Карточка приземлилась рядом с Левенталем; он единственный не одобрял эту шутку. Даже сам Шлоссберг улыбался. Солнце текло в большое окно над их головами. Шифкарт, Левенталю казалось, хохоча, успевал на него поглядывать с особенным неодобрением. Но Левенталь смеяться не стал. Подобрал карточку. Другие вставали.
— Не забудьте ваши шляпы, господа, — крикнул Гаркави.
Мелодический треск кассового аппарата заполнял им уши, пока они стояли в очереди к слепящей клетке кассирши.
11
— А я вчера Уиллистона видел, — сказал Левенталь Гаркави, когда они вышли.
— И как там Стэн? Ах да, ты же насчет той истории… — Гаркави, наверно, что-то еще сказал бы, но его ждали. — Слушай, ты мне на днях доложи, как там у тебя, ладно?
— Обязательно, — сказал Левенталь. И Гаркави затрусил по Четырнадцатой с Голдстоном и его друзьями. Среди них он был самый высокий. Светлые волосы жидко, шелковисто обтекали лысину. Левенталь смотрел ему вслед. Не хотелось сознаваться себе, что он себя чувствует брошенным. «Может, даже хорошо, что он не проявил интереса, — он думал. — Не знаю, сумел бы я объяснить? Все так сложно. И он бы стал мне скармливать свои бесполезные советы — обычная история. Да нет, я рад, я рад.
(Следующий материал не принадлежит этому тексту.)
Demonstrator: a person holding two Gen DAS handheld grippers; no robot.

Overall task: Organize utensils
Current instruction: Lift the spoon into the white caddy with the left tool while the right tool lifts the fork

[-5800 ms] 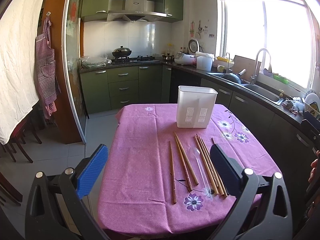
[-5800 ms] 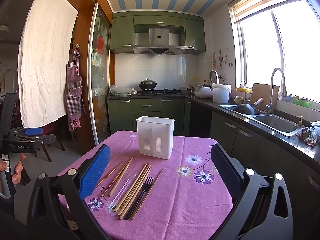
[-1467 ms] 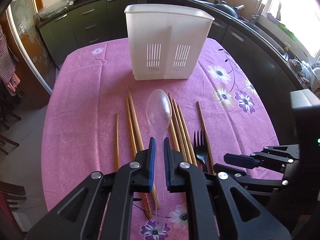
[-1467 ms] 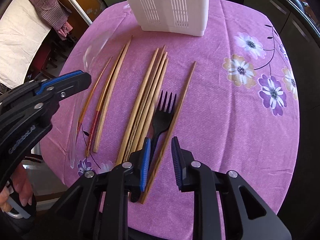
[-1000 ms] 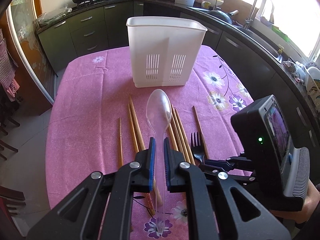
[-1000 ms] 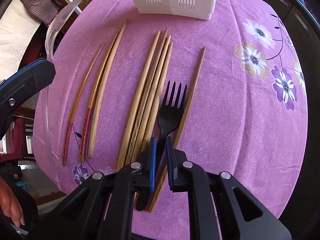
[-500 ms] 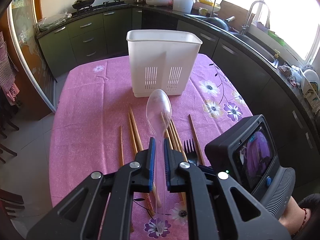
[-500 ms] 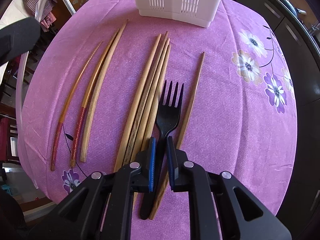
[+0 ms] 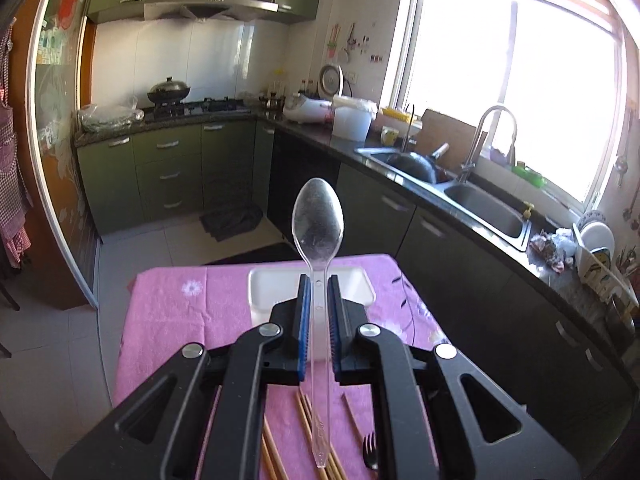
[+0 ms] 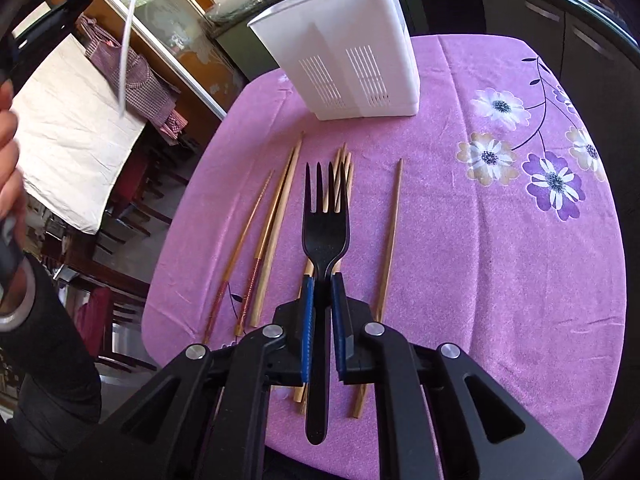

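A clear plastic spoon (image 9: 318, 220) is clamped by its handle between the blue pads of the left gripper (image 9: 318, 280), bowl up and raised above the table, so that it is seen against the kitchen cabinets. A black plastic fork (image 10: 325, 224) is pinched by its handle in the right gripper (image 10: 321, 280), tines pointing away toward the white utensil holder (image 10: 344, 44) (a slotted tub with two compartments), which stands upright at the far end of the pink flowered tablecloth (image 10: 500, 260). Wooden chopsticks (image 10: 276, 216) are left lying on the cloth beneath and beside the fork, one of them apart to the right. Part of a hand (image 10: 8, 152) is glimpsed at the left edge of the right wrist view.
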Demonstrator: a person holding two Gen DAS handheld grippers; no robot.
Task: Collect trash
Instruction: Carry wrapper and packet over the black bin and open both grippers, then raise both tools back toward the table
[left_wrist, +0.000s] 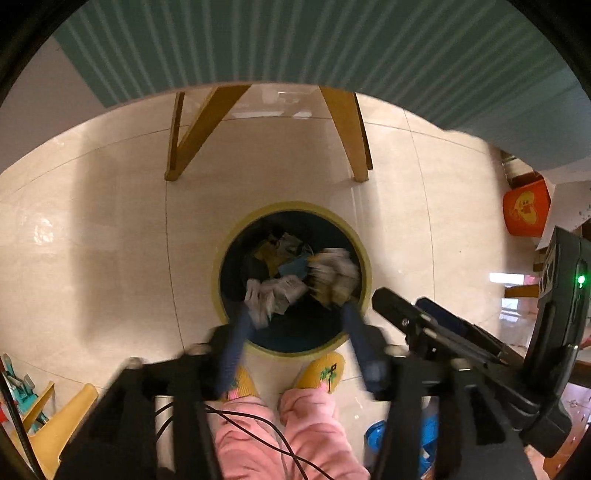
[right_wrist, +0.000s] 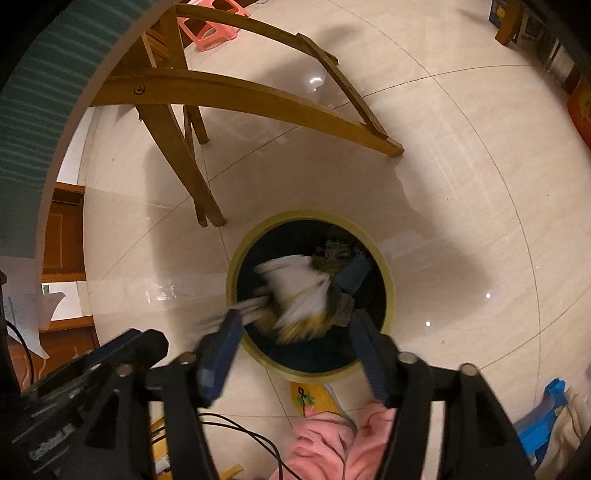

Не очень-то и хотелось ему изливаться». Он еще поторчал бессмысленно на одном месте, потом двинулся, локтем приминая пухлую воскресную газету. У него не было никакой определенной цели, и таился страх на краю сознания, что во всем городе он один-одинешенек остался такой.
Через квартал спохватился, что забыл позвонить Елене — удостовериться, что Филип благополучно добрался, спросить про Микки. Остановился у табачной лавки, набрал номер Виллани. Сидя в будке, вытянув из-за двери одну ногу. Никто не ответил. Высунувшись наружу, посмотрел на часы, квадратно вчеканенные в латунную стену. Полтретьего, Елена, наверно, пошла проведать Микки. Позвонил в больницу, хоть знал, что нельзя полагаться на их ответы. Услышал, что состояние Микки удовлетворительное. А чего еще он мог ожидать? В больнице этой больше трех тысяч коек. Как могут девушки в справочной знать насчет каждого пациента что-то, кроме голого факта — жив или умер? Слово «умер», выпутавшись из мысли, зловеще провожало его от табачной, и он спешил его стряхнуть, одновременно, другим краем сознания, отмечая, что стал суеверным. Он же просто имел в виду, что больница такая большая, а теперь вот приходится отвязываться от приблудного слова. Ну что тут такого? Каждый, кто родится на свет, когда-никогда болеет. У него у самого было воспаление легких, Макс тоже сваливался — теперь уж не вспомнить с чем.